# What you are asked to do
Check each line of the records below and collect those holding "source".

[Extracted data entries]

········

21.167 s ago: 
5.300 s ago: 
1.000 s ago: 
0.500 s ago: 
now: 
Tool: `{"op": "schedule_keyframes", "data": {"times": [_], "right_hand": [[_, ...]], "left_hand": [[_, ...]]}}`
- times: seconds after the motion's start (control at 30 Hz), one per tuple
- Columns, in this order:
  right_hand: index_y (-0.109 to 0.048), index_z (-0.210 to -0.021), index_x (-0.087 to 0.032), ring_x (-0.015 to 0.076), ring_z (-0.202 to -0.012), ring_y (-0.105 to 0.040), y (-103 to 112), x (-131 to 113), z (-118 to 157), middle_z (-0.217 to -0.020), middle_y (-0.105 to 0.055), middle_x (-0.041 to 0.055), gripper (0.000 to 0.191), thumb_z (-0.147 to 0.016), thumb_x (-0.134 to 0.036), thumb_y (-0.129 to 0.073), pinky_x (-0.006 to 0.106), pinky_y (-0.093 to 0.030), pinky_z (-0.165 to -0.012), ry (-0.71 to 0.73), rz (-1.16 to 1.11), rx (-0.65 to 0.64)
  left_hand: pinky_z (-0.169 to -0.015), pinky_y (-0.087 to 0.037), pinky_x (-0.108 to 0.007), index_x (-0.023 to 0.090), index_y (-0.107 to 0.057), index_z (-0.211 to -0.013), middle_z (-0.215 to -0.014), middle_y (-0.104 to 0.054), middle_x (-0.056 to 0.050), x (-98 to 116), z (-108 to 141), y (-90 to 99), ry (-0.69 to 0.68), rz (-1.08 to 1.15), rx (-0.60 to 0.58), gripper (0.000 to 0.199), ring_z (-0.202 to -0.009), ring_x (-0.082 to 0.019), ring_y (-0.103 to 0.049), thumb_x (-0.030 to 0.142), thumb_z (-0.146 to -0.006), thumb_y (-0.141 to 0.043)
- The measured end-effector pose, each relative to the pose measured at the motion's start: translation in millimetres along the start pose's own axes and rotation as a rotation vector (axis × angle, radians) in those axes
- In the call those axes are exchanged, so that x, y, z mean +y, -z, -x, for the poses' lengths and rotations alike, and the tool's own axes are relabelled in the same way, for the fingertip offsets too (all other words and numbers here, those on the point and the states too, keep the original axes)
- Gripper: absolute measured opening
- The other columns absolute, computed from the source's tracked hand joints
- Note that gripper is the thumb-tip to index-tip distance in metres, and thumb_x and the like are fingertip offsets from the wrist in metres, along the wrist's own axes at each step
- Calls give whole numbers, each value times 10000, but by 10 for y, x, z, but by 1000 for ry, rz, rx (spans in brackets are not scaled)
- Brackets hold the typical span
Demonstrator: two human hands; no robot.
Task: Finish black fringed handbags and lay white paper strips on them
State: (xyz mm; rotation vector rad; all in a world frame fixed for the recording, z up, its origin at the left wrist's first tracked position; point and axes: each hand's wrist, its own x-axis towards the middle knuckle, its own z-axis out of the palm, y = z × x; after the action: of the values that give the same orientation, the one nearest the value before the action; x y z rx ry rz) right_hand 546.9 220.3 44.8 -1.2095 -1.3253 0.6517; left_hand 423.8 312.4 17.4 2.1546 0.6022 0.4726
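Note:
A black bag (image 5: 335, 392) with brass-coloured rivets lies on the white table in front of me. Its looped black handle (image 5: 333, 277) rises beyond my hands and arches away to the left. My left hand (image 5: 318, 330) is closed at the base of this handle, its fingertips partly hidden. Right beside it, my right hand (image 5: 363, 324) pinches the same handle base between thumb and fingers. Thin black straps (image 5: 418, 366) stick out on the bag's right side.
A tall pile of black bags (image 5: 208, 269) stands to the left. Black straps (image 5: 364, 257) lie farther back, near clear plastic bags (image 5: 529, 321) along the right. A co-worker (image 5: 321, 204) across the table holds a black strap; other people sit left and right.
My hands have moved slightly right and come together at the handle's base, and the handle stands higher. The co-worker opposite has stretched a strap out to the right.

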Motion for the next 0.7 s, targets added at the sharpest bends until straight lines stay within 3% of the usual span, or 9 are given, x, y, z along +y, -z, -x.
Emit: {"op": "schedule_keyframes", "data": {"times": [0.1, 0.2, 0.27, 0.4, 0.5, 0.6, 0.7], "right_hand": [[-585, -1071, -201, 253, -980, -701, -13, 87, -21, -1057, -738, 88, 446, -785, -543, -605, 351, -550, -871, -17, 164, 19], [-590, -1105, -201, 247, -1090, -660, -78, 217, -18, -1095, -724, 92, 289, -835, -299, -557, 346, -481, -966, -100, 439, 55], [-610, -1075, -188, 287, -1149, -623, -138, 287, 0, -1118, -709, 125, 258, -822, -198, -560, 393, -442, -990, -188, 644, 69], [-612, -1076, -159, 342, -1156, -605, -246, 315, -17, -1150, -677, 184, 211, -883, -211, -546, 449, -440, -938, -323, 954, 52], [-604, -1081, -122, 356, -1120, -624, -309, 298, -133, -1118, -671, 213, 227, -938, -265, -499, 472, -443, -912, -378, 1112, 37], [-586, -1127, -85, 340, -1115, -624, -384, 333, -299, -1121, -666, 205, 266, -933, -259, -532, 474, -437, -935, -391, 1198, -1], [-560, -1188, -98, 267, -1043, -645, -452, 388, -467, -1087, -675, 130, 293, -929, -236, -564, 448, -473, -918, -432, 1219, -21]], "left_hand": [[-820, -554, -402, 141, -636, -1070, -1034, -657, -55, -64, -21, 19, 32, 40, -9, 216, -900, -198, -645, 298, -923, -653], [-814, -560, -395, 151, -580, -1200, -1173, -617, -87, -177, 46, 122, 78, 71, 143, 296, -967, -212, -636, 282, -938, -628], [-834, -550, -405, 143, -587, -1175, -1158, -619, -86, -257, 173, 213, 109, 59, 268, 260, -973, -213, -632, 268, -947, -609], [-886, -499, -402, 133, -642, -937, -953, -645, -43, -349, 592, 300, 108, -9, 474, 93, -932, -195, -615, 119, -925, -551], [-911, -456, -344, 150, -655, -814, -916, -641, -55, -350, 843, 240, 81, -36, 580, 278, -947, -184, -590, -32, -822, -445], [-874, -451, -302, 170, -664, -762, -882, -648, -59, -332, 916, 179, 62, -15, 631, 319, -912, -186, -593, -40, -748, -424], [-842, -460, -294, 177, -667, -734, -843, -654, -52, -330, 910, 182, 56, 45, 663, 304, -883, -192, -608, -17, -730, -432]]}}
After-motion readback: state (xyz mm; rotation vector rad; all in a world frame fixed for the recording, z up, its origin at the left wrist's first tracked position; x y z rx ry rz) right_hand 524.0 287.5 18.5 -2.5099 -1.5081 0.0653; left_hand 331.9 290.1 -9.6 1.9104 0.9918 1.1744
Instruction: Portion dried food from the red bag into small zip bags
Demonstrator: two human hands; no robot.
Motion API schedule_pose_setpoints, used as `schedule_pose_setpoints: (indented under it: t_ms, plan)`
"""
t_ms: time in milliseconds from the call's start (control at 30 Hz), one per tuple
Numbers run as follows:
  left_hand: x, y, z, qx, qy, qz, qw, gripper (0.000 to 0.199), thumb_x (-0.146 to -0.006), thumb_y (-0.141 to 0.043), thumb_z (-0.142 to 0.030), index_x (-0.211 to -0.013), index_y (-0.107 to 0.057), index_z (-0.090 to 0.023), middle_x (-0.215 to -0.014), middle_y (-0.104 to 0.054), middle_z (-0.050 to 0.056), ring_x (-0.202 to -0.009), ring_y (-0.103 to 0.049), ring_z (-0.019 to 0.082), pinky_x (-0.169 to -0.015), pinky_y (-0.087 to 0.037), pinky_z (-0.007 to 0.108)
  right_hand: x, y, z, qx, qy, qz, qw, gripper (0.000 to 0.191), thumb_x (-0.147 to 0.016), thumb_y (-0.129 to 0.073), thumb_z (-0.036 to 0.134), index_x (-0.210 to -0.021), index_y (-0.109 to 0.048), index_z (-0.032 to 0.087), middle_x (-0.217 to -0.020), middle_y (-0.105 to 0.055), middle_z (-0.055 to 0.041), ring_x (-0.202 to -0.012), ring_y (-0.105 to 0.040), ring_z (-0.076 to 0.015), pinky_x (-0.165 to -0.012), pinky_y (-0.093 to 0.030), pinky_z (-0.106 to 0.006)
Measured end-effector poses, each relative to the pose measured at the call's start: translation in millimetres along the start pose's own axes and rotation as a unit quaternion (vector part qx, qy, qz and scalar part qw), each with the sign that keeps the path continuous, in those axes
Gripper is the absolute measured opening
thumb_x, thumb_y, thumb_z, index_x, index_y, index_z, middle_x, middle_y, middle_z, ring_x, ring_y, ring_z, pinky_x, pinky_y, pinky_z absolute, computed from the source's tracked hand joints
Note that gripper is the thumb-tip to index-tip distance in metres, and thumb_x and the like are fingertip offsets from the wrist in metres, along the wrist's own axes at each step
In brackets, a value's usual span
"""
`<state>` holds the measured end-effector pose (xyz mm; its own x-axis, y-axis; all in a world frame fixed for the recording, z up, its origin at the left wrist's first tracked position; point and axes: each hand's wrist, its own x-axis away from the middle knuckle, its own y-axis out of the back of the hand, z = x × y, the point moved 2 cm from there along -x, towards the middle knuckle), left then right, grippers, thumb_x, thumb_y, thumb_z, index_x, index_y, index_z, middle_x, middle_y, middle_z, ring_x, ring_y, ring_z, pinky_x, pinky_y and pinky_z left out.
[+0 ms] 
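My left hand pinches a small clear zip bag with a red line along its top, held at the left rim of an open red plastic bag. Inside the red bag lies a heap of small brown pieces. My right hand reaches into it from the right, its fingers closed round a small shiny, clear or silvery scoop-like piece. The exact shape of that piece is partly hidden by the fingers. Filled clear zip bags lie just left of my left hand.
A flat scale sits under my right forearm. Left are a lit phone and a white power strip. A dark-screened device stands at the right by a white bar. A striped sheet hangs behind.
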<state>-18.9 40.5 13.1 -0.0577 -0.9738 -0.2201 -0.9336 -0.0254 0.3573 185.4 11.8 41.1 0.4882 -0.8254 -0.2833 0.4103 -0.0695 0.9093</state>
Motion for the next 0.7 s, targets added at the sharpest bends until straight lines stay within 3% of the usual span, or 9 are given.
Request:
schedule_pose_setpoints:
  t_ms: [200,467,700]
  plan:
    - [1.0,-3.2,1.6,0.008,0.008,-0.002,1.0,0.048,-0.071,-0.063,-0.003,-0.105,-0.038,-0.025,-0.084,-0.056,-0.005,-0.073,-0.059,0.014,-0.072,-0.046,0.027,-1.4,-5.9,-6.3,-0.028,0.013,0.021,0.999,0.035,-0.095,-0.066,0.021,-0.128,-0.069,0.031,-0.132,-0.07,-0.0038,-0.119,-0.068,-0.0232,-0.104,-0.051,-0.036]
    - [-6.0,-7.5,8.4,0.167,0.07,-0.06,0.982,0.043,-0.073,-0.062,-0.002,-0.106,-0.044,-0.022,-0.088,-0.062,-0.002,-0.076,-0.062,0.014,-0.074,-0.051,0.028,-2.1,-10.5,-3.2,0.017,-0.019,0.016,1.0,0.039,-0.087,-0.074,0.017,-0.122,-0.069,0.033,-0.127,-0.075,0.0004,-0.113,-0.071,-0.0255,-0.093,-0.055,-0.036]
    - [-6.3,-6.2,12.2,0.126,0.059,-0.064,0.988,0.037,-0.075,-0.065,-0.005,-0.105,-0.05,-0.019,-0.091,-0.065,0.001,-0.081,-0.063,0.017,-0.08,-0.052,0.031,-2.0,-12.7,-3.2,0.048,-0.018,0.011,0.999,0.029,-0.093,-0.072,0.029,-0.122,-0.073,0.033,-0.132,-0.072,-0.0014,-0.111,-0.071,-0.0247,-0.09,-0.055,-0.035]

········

# Answer box
- The other columns absolute, computed from the source's tracked hand joints
thumb_x, thumb_y, thumb_z, index_x, index_y, index_z, middle_x, middle_y, middle_z, ring_x, ring_y, ring_z, pinky_x, pinky_y, pinky_z absolute, computed from the source's tracked hand joints

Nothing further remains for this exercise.